There’s no parade down Queen St. Rather, there are events at a handful of the many queer and queer-friendly businesses in the neighbourhood. These include the official launch party at Rhino Bar And Grill (1249 Queen St W) and the Mix And Mingle Community Fair at the Drake Hotel (1150 Queen St W).

Dunn says the use of the word “queer” in the festival’s name is not just a play on the word “Queen.” It’s also a more apt way of describing the neighbourhood, its businesses and its Pride.

“While the Church-Wellesley Village is more male dominated, Queen West is much more mixed,” says Dunn. “Not just that we have more lesbians here. We also mean queer in the sense that things are much more odd here.”

Queer West Fest is also a way to get more people to realize that there is indeed a second gay village to be explored all year long.

“We really want to bring attention to Queen West,” says Dunn. “We want people to come out to our part of town and see that there are other options.”

For more information and a schedule of events go to

Niagara Pride, Jun 1 – 27

When you think of Niagara you may think of the famous falls, cheesy honeymoons and lots of casinos. You don’t necessarily think of Pride. But Niagara will be throwing its third annual Pride party this month, and organizers say this year’s will be the biggest ever.

St Catharines is the hub of Niagara Pride activities, but for the first time ever the city of Niagara Falls will be hoisting the rainbow flag over its city hall, courtesy of mayor Ted Salci.

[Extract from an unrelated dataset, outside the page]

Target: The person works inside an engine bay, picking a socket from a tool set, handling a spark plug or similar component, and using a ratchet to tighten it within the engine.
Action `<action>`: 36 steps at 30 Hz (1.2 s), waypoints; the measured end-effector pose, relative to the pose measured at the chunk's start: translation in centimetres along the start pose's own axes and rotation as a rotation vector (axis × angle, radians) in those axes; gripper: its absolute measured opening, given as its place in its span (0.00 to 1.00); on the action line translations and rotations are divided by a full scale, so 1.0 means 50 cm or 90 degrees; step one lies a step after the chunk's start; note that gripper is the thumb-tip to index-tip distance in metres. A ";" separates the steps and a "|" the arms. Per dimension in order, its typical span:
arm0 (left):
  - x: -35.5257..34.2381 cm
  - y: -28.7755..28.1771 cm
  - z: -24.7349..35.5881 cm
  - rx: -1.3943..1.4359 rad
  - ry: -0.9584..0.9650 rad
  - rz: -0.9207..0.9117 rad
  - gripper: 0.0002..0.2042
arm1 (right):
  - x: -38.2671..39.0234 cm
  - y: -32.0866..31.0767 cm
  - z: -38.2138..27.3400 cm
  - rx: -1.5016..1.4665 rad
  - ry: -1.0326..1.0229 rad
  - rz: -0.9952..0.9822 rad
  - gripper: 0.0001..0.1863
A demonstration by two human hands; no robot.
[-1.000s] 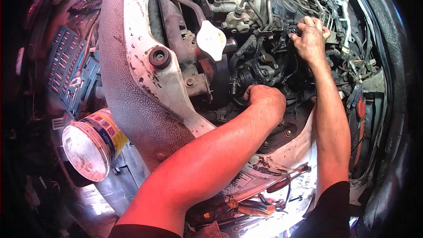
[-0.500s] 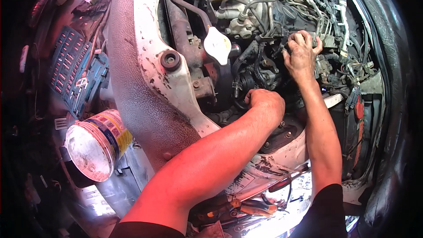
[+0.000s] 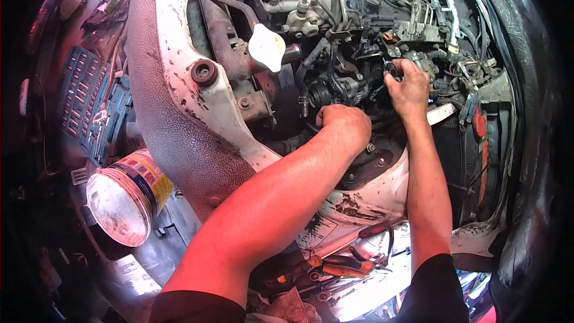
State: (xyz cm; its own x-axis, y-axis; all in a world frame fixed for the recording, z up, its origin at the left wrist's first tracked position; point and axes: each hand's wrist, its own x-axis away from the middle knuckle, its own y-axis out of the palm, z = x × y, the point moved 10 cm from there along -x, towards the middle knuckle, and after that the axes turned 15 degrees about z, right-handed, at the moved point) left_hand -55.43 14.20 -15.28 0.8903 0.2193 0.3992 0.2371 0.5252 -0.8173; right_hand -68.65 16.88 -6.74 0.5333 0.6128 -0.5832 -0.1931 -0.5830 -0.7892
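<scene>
My left hand point(image 3: 345, 124) reaches down into the engine bay with its fingers curled inward, beside a black ribbed round part point(image 3: 318, 94). What those fingers hold is hidden by the hand itself. Farther right, my right hand point(image 3: 410, 88) has its thumb and forefinger closed on a small dark part point(image 3: 390, 70) among the hoses and wires. Just beyond that hand sits a metal bracket point(image 3: 412, 33) with a small orange-brown piece point(image 3: 390, 37) beside it. The engine point(image 3: 317, 0), with its pipes and hoses, lies ahead of both hands.
A white filler cap point(image 3: 266, 46) stands left of the hands. The white body panel point(image 3: 179, 54) borders the bay. Orange-handled pliers point(image 3: 345, 265) and other tools lie near me. At the left are a bucket point(image 3: 119, 206) and a blue socket set case point(image 3: 89, 98).
My right hand has come down and nearer, off the bracket, and now pinches a small dark part. My left hand stays in place while the whole view shifts slightly.
</scene>
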 end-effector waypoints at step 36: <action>-0.010 -0.098 -0.013 0.038 0.049 0.186 0.12 | 0.008 0.078 0.096 -0.167 0.249 -0.174 0.17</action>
State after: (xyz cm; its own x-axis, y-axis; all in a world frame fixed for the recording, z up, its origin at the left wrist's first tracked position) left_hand -56.78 10.97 -11.74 0.9446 0.3070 0.1164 -0.0548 0.4971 -0.8660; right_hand -73.16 17.42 -10.98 0.8116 0.5455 -0.2091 0.1810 -0.5750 -0.7979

The cornerstone events of this year’s celebration will be the Pride Dance at Club Social in Welland (810 East Main St) and the Pride Picnic at Burgoyne Woods in St Catharines (at Edgedale Rd off Glenridge Ave), hosted by Niagara Pride Support Services. There’s also two special screenings sponsored by the LGTBQ Film Club, one focussing on queer men in movies, the other on queer women.

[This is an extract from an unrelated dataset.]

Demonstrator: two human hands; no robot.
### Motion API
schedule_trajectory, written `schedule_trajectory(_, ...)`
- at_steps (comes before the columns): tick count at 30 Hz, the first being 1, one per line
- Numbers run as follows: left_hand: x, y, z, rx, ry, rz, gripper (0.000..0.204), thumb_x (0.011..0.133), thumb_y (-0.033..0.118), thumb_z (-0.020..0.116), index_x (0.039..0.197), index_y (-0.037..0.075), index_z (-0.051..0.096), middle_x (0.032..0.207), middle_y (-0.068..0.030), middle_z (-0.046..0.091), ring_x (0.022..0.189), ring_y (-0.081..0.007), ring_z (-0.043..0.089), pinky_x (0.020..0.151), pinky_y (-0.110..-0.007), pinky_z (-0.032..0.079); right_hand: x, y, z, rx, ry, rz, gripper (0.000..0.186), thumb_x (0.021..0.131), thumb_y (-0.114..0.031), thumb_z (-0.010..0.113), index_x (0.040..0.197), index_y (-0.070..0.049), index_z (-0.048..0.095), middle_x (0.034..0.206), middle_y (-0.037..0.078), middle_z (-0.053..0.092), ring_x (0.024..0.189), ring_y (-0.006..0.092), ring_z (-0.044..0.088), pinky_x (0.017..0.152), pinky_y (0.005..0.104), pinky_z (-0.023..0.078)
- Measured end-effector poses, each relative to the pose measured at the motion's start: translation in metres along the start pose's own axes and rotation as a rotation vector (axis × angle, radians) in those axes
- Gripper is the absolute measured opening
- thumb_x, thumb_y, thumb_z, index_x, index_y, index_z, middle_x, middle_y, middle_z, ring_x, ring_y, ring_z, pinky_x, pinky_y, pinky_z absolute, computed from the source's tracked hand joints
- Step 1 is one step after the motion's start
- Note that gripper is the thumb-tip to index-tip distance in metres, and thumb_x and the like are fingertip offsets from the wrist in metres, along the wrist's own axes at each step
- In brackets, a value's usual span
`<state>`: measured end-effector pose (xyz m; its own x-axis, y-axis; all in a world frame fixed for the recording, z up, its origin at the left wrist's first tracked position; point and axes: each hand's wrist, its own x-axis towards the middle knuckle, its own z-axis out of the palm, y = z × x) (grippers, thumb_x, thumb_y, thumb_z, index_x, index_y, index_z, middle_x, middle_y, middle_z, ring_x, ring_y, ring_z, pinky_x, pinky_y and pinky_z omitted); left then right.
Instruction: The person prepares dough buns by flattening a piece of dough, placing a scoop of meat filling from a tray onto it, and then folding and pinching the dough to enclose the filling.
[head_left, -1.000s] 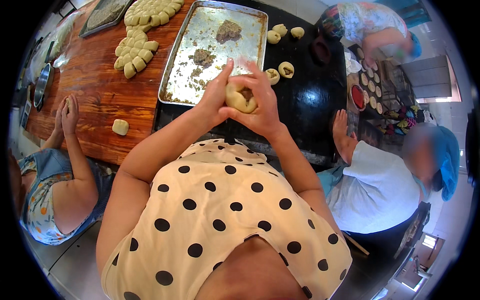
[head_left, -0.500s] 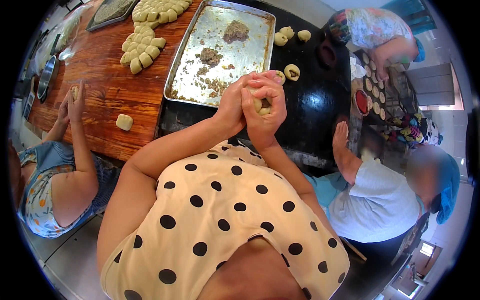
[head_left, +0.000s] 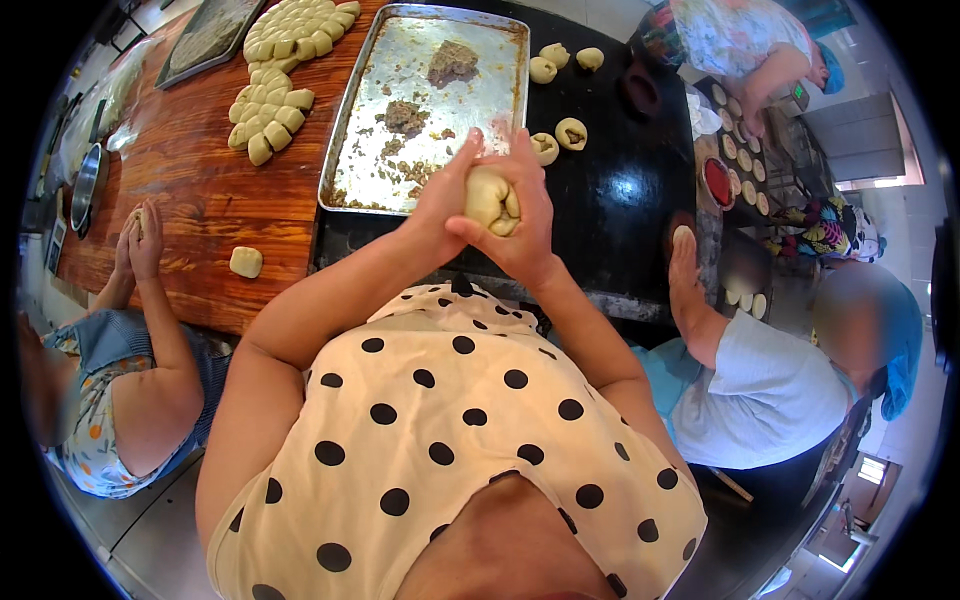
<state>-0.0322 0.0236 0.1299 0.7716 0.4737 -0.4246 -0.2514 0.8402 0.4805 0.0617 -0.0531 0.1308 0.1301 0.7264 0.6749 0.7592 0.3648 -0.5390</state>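
Observation:
A pale dough ball (head_left: 484, 193) rests between my two hands, just past the near edge of a metal tray. Its folded seam and opening face right and toward me. My left hand (head_left: 436, 207) cups it from the left. From the right, my right hand (head_left: 530, 222) presses it with the thumb across the near side, its fingers pointing up and away. The tray (head_left: 400, 55) holds a brown lump of filling (head_left: 453, 62), another crumbly heap (head_left: 405, 118) and scattered crumbs. Beyond my right hand, on the black surface, sit a dough bun with its filling showing (head_left: 571, 134) and several others.
Cut dough pieces (head_left: 270, 110) lie clustered on the wooden table (head_left: 200, 190), with one single piece (head_left: 246, 262) nearer me. A co-worker's hands (head_left: 140, 240) are at left. Another co-worker's hand (head_left: 686, 280) is close at right. Flat dough rounds (head_left: 745, 160) lie beyond, beside a red-filled bowl (head_left: 717, 183).
My hands have loosened from a tight clasp, and more of the dough ball shows between them. My fingers are straighter. The view has shifted slightly.

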Motion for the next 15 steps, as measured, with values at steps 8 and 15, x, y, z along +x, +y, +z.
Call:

OutNiagara is the driving force behind Niagara Pride. “When we started, it was just a picnic,” says cochair Ed Eldred, “then our goal became to have something bigger than just a picnic. And, frankly, we just wanted to see if we could get the flag flying above [St Catharines] city hall.”

Geographically, the Niagara Region is surrounded by communities with much larger Pride celebrations — Hamilton, Toronto and even Buffalo.

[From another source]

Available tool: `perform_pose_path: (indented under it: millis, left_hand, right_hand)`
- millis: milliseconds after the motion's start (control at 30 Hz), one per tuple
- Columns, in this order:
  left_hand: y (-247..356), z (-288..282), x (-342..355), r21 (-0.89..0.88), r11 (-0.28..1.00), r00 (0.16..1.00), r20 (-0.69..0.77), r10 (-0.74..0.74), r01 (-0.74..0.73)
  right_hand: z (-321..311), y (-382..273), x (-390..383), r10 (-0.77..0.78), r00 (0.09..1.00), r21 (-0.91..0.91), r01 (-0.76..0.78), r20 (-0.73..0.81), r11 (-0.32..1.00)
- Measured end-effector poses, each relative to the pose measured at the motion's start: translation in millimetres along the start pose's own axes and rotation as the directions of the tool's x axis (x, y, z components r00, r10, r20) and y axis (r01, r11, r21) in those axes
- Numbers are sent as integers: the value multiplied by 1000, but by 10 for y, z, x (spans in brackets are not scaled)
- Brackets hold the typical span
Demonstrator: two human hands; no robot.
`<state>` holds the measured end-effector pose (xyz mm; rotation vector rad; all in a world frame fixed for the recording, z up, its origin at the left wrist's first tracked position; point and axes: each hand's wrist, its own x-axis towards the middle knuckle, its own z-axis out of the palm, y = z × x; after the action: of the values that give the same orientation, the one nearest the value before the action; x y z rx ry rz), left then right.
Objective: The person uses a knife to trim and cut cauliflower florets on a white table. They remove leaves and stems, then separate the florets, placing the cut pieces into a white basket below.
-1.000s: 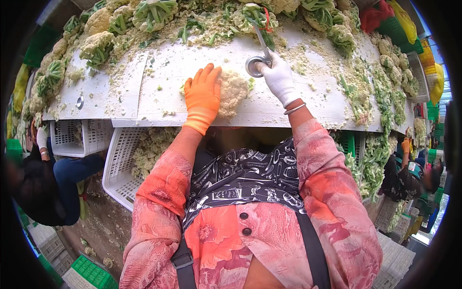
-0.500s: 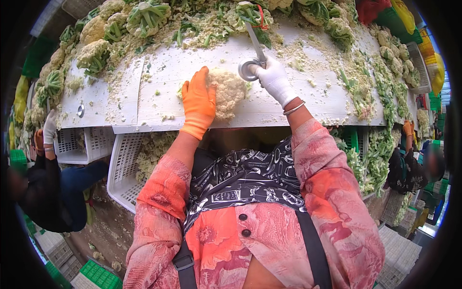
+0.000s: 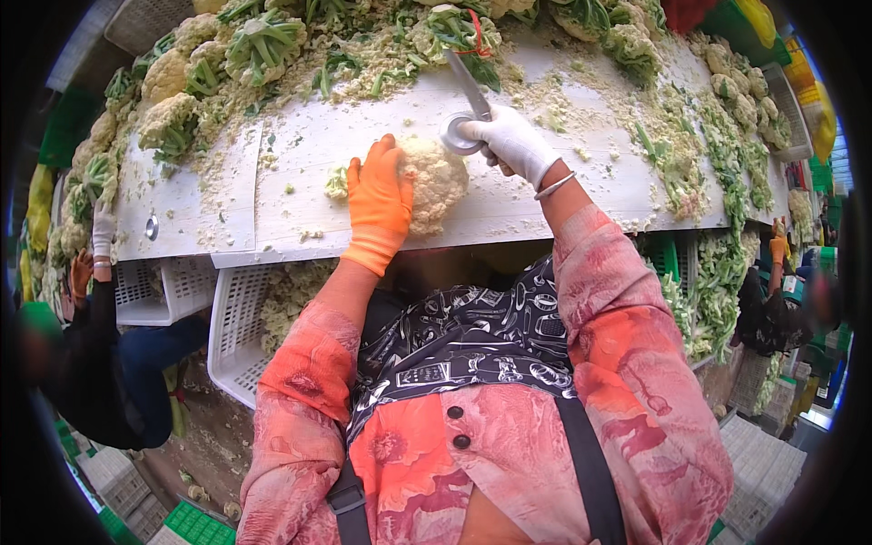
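Left hand (image 3: 377,202) part-spread, we're seemingly steadying cauliflower (image 3: 439,189); right hand (image 3: 510,143) clenches knife (image 3: 469,85) toward eleven o'clock; cutting would need it lowered.

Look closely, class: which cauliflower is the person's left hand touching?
The cauliflower against the orange-gloved left hand, near the front edge of the table. The other cauliflowers lie along its far edge and sides.

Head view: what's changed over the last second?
The right hand moved its bladed tool left in the picture, the round metal end nearing the cauliflower; the blade leans further left. Nothing was grasped or released: the left hand still rests on the cauliflower's left side.
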<state>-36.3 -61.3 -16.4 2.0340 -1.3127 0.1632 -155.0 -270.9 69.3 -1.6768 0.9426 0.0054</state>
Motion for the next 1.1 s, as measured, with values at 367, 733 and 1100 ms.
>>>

“There are people in Niagara who don’t like or won’t go to Toronto,” says Eldred. “Pride there is so big. It’s a real party. But there are others who are looking for something to do other than party.

“We want to recognize our own community, no matter how small it might be. We thought it was important to identify with others in our own community, rather than go somewhere else.”

For more information and a schedule of events go to

Pride Scarborough, Thu, Jun 21

For the third year, Toronto’s easternmost borough is hosting its own Pride event.

“Yes, we are part of Toronto, but you can feel very disconnected here,” says organizer Ronni Gorman. “When it comes to services for the community, it can feel more like Oshawa than Toronto.”

So people in Scarborough had an idea. “Throw up a whole bunch of rainbow flags, show up, make a lot of noise and see what the reaction is,” says Gorman.

The reaction was not only supportive, but also instructive. “We heard a lot about the lack of services here in Scarborough,” she says. “The good news is that we have a lot of support from downtown agencies to have services available here.”

Scarborough’s initial Pride event two years ago had support and participation from 25 different community agencies, says Gorman. But it was held in the middle of the day, so many people who wanted to attend were not able to. As a result, fewer than 100 turned out. Last year, attendance grew to 150.

This year, plans are bigger than ever, with live entertainment and local entertainer Ryan G Hinds as host. Plus, the event extends into the evening, so that people can attend after work. It also allows people to go downtown later that evening to take part in Pride Toronto events.

The goal, as far as attendance goes, is to get 300 people at Pride Scarborough this year, says Gorman. But the real goal “is to raise awareness and create a positive and safe space in Scarborough.”